-- Opening Marker --
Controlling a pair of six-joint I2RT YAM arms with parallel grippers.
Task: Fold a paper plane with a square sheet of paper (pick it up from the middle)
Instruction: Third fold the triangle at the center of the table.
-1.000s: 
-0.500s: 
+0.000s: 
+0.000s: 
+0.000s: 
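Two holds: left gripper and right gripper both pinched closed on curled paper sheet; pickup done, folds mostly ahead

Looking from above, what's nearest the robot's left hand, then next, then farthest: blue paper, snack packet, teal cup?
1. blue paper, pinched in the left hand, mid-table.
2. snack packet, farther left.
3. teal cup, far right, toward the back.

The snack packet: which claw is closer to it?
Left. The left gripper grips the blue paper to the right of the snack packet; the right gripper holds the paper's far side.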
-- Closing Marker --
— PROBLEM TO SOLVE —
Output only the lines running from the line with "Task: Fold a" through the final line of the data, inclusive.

— RESULT OF THIS EXERCISE —
Task: Fold a paper plane with a square sheet of paper (pick it up from the middle)
Instruction: Third fold the triangle at the center of the table.
-1.000s: 
-0.500s: 
+0.000s: 
+0.000s: 
+0.000s: 
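Two holds: left gripper and right gripper both pinched closed on curled paper sheet; pickup done, folds mostly ahead

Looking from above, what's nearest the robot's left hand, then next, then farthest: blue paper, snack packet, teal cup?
1. blue paper, pinched in the left hand, mid-table.
2. snack packet, farther left.
3. teal cup, far right, toward the back.

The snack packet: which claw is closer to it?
Left. The left gripper grips the blue paper to the right of the snack packet; the right gripper holds the paper's far side.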

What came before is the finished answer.